With that Jeff turned and headed toward the front door, I assume to go to work, but really, I have no idea where he is going. At this point, I don’t even want to go to work. So I picked up the phone and called my boss. I told him I was sick and needed a couple of days. What I really need is some sanity.
I went upstairs, got out of my uniform and into my sweatpants with a baggy shirt. I laid upon my bed and cried. Then I slept. I got up thinking it was all a bad dream. Went downstairs for some coffee. Couldn’t bring myself to drink it at all. Then back to bed. I was awaken by the sounds of my babies coming home from school. I laid in bed a while more.

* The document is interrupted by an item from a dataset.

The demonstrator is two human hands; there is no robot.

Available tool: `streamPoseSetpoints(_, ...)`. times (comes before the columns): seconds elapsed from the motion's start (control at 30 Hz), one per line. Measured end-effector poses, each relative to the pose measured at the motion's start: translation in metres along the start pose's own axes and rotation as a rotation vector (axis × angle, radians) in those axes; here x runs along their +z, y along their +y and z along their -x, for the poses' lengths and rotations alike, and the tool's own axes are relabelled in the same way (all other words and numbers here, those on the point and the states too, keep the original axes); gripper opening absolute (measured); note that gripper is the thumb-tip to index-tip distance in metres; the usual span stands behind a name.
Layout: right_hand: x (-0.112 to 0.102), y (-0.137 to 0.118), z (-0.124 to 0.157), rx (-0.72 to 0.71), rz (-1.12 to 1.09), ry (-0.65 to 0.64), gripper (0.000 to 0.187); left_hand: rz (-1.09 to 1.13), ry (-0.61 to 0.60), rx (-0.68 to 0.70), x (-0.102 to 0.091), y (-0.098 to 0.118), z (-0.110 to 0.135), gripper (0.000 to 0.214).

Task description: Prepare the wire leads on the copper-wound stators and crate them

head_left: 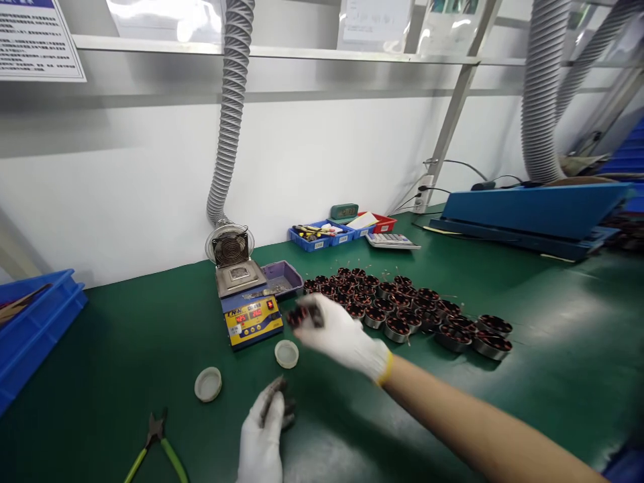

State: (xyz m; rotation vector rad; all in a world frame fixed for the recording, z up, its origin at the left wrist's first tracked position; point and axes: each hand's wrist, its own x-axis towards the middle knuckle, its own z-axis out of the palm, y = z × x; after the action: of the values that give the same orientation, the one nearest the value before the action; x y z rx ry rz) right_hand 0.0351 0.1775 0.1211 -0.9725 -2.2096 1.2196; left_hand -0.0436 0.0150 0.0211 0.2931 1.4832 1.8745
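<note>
My right hand (329, 330), in a white glove with a yellow cuff, grips a dark, round copper-wound motor stator (305, 316), blurred by motion. It is above the table, just right of a yellow-and-blue solder pot (253, 320) with lit red digits. Nearer to me, my left hand (266, 426) is gloved in white with dark, soiled fingertips. Its fingers are loosely bent, with the thumb apart, and no object shows in it. Two small round whitish dishes, one (286, 353) and another (208, 384), lie close by. Rows of similar stators (397, 327) stand right of my right hand.
Green-handled cutters (155, 436) lie at front left, near a blue bin (40, 329). A purple tray (282, 278) sits beside the pot, under a grey extraction hose (231, 114). Behind are blue trays (314, 245), a calculator (392, 241) and a long blue fixture (528, 218).
</note>
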Motion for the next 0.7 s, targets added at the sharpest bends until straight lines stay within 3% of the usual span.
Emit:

Jeff came to dinner just like he said he would. The blowup between him and Ben was very scary. Jennifer is in Ben’s class. They will be graduating together this year. Judy is still crying as I write this. I called a few lawyers today. I am not just signing divorce papers without some idea of what I am signing.
I am sure after I get a good nights sleep maybe the shock of it all will diminish. I still feel like I have the flu. I need to let this all sink in. Tomorrow, I will call my parents and friends. Today, I just can’t deal with anything. Emotions have gotten the better of me. I guess I will head back to sleep. I pray this is just a bad dream and I awaken soon.